The Baltic Sea is a semi-enclosed sea connected to the North Sea by two narrow and shallow straits, the Belt Sea and the Sound (Mohrholz et al., 2015). In the investigated area of the Baltic Sea a maximum tidal height of about 10 cm is estimated (Medvedev et al., 2016). However, changes of water level fluctuations driven by internal waves and air-pressure changes can be much higher and reach a maximum of 1.5 m annually in the Baltic Sea (Jerling, 1999). The average prevailing surface current along the southern Baltic Sea shoreline flows from west to east (http://www.stalu-mv.de/mm/Themen/Küstenschutz/Regelwerk-Küstenschutz-Mecklenburg-Vorpommern/). This aquatic ecosystem has horizontal and vertical salinity gradients. The salinity drops from 30–25 in the western parts (Belt Sea), to 8–15 in the southern parts (German Baltic Sea coastline) and even to fresh water in the northernmost part (Gulf of Bothnia). Inflows of saline waters from the North Sea occur only sporadically and sustain the brackish character of Baltic waters (Mohrholz et al., 2015). This limited water exchange with high-salinity waters from the Atlantic has a crucial influence on the environmental conditions in the Baltic Sea (Elken and Matthäus, 2008). Mainly, the salinity and oxygen supply affect the benthic community in the brackish-water system of the Baltic (Rönnberg and Bonsdorff, 2004). Due to the decreasing salinity, the number of marine species declines significantly in the southern Baltic and in the inner coastal waters (Zettler and Röhner, 2004; Bonsdorff, 2006). In the Mecklenburg-western Pomeranian part of the Baltic Sea coast, there is a horizontal salinity gradient between about 12 in the westernmost part and 7–8 around the island of Rügen. Since 1993, T. navalis has been permanently present in this area (Sordyl et al., 1998). For a long time it was assumed that the Darß Sill, with a salinity of around 10, was the easternmost distribution border for T. navalis in the Baltic Sea. In 1998, however, Sordyl et al. (1998) provided evidence for permanent T. navalis infestations east of the Darß Sill, at Zingst and on the western coast of the island of Hiddensee. They, however, did not detect T. navalis infestations farther east on the islands of Rügen and Usedom. Furthermore, Sordyl et al. (1998) found that the population was successfully reproducing, which had not been expected before due to the prevailing low salinities.

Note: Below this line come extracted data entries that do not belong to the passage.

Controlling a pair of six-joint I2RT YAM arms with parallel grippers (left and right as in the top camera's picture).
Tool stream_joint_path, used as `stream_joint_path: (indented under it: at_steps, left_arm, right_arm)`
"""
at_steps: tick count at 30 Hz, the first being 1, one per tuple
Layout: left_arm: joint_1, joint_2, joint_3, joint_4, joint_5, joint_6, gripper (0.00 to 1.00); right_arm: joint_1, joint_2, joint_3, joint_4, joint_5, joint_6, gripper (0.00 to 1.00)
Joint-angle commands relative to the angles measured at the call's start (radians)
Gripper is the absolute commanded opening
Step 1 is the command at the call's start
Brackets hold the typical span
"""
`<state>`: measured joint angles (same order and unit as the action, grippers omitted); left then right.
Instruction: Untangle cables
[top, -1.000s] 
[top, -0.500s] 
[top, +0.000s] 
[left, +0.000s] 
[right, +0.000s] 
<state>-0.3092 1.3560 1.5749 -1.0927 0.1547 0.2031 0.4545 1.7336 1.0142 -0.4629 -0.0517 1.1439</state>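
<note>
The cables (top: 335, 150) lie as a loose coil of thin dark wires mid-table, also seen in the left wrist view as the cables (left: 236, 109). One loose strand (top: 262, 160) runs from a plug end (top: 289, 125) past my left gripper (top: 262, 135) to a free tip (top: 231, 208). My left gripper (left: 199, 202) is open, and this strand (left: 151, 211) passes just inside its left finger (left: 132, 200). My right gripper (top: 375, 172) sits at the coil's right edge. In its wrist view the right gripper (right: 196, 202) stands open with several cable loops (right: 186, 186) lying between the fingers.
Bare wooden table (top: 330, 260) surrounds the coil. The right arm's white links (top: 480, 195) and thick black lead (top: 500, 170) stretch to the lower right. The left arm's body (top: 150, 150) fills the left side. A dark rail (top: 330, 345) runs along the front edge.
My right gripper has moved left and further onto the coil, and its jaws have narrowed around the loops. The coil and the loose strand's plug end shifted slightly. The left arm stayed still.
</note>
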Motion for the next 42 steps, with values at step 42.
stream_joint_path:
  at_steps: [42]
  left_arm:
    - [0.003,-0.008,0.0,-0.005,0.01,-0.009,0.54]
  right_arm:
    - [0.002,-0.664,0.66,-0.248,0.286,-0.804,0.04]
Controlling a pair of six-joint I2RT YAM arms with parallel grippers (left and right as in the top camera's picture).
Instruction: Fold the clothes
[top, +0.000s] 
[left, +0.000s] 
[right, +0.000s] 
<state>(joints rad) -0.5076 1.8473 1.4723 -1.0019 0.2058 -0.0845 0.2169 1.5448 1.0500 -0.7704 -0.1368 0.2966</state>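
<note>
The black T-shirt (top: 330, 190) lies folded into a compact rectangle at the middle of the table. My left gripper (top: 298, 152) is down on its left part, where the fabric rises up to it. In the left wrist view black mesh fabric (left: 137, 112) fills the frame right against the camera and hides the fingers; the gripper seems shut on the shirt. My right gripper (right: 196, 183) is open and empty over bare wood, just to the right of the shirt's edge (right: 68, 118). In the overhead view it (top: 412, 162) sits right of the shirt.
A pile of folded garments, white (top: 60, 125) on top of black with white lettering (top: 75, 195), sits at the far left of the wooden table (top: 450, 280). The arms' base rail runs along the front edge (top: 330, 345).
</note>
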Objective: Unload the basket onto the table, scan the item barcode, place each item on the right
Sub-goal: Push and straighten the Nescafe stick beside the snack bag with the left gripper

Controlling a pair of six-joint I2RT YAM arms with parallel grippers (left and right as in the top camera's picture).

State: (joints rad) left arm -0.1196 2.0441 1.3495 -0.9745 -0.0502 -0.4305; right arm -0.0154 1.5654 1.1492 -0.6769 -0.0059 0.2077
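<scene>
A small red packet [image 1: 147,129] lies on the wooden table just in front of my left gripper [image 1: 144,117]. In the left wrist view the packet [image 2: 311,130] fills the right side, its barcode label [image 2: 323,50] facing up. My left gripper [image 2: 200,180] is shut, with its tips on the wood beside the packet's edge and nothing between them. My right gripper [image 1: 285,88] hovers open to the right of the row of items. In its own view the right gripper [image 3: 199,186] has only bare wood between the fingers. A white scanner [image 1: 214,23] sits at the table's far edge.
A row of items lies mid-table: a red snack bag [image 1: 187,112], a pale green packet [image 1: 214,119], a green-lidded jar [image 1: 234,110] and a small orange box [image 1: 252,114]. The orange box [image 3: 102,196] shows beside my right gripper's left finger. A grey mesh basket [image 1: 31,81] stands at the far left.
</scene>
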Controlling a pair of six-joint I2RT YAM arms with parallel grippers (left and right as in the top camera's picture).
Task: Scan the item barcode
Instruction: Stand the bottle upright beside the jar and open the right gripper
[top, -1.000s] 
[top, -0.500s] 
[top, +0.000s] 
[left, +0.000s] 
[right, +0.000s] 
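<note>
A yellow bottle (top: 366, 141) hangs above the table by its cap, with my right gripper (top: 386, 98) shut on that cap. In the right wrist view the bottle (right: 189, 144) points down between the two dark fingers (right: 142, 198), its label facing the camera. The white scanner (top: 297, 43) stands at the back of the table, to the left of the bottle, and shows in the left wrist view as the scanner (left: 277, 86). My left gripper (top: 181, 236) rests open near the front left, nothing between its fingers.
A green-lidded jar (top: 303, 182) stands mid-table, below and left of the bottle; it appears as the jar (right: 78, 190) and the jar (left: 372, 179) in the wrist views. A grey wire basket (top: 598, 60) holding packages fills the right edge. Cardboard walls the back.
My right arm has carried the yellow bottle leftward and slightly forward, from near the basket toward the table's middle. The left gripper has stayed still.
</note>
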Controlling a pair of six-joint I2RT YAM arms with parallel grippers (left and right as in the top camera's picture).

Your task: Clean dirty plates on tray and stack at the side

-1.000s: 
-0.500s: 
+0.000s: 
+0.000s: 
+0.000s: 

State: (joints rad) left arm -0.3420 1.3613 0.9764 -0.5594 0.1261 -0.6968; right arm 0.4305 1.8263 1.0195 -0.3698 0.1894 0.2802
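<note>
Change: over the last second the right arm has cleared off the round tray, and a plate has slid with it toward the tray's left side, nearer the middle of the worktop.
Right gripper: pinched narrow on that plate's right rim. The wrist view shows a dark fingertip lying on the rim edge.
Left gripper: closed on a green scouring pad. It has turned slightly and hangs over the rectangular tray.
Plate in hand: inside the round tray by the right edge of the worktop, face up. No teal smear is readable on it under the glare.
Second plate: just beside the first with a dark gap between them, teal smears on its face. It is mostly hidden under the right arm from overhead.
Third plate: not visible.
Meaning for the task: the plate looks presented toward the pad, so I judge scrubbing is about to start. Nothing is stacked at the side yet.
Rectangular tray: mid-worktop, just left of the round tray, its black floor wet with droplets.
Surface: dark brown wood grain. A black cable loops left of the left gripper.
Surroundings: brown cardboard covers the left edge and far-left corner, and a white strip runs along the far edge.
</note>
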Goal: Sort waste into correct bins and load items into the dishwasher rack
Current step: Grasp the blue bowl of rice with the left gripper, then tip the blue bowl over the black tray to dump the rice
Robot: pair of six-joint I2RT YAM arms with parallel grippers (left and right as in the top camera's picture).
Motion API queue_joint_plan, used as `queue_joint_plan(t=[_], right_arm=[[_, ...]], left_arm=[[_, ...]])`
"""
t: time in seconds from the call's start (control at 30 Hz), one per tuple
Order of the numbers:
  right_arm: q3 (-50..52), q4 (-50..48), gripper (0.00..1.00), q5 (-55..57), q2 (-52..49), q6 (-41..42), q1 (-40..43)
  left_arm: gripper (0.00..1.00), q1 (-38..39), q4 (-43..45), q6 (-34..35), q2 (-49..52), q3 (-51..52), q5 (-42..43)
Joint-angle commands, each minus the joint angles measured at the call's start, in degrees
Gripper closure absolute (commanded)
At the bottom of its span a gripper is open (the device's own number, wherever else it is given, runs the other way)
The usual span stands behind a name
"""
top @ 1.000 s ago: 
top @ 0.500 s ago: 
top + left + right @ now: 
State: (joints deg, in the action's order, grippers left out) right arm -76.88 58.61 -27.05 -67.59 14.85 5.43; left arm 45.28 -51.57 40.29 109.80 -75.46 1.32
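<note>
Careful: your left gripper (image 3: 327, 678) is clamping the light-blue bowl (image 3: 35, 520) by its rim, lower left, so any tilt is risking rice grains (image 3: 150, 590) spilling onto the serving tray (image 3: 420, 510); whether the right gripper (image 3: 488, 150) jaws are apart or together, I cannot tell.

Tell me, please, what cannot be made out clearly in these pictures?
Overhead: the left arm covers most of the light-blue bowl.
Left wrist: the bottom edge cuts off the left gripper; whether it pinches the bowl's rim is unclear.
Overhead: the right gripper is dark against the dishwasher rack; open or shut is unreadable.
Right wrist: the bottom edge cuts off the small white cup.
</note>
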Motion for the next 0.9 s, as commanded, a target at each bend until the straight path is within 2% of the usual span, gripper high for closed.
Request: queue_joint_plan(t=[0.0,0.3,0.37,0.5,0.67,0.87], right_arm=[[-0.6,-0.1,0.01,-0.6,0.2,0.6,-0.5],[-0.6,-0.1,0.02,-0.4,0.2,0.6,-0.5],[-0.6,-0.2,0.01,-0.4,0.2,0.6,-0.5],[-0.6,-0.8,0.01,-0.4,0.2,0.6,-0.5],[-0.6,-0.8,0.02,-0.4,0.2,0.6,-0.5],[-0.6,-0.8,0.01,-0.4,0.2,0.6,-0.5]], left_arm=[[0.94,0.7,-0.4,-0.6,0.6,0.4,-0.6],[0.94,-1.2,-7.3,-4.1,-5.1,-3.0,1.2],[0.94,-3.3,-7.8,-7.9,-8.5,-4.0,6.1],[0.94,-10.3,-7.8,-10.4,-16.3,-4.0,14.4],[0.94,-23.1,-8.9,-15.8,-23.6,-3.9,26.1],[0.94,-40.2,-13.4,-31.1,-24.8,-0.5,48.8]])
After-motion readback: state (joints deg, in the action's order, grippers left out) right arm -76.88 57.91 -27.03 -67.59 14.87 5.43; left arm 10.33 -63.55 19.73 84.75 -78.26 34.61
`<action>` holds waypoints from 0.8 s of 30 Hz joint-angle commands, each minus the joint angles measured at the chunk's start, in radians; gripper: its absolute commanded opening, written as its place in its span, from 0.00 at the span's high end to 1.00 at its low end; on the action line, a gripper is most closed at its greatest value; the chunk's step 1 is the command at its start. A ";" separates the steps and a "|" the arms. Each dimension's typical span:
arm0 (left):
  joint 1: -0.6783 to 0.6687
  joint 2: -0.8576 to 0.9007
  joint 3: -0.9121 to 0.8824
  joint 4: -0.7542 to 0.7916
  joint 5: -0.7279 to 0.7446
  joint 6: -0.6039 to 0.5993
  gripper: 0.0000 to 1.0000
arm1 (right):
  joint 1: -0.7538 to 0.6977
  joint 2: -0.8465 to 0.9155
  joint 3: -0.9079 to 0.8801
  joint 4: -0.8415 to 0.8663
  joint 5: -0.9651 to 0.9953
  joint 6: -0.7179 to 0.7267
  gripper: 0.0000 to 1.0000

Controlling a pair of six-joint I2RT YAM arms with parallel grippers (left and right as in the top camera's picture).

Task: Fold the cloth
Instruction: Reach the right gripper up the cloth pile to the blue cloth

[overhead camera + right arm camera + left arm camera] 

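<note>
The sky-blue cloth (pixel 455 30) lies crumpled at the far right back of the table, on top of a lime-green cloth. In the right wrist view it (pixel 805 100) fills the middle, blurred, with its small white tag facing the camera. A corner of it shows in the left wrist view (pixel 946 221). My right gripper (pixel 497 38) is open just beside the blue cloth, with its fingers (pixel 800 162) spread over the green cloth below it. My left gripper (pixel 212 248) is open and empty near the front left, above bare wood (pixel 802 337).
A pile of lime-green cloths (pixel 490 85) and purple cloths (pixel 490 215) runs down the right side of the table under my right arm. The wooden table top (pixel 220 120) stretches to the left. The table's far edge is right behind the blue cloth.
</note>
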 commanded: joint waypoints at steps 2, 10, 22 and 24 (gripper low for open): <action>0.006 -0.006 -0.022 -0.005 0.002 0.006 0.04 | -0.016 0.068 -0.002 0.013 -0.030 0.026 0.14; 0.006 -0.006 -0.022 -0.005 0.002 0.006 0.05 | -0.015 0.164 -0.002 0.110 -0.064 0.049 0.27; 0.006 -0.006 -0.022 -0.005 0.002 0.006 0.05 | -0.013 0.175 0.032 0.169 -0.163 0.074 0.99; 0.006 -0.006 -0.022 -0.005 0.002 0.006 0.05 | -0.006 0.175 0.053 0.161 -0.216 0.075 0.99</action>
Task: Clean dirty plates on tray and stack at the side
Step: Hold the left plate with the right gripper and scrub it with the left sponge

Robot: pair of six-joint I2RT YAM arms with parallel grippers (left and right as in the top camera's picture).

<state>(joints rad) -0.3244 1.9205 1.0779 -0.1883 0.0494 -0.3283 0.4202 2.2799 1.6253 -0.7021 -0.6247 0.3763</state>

The mean Baltic Sea surface temperature from July to September has increased by 1.4°C between 1985 and 2000 (MacKenzie and Schiedeck, 2007). As mentioned above, the survival and distribution of T. navalis is mostly affected by salinity-temperature interactions (Kristensen, 1969; Borges, 2014). The rise in water temperature since 2000 has further increased by 0.6°C per decade; this trend will continue (Siegel and Gerth, 2016), and might thereby shift the eastern distribution border of this species farther. Since 1998, however, no investigation of the distribution of T. navalis on the Mecklenburg-western Pomeranian coast has been carried out and information on a potential range expansion, for example, to the island of Rügen, is lacking.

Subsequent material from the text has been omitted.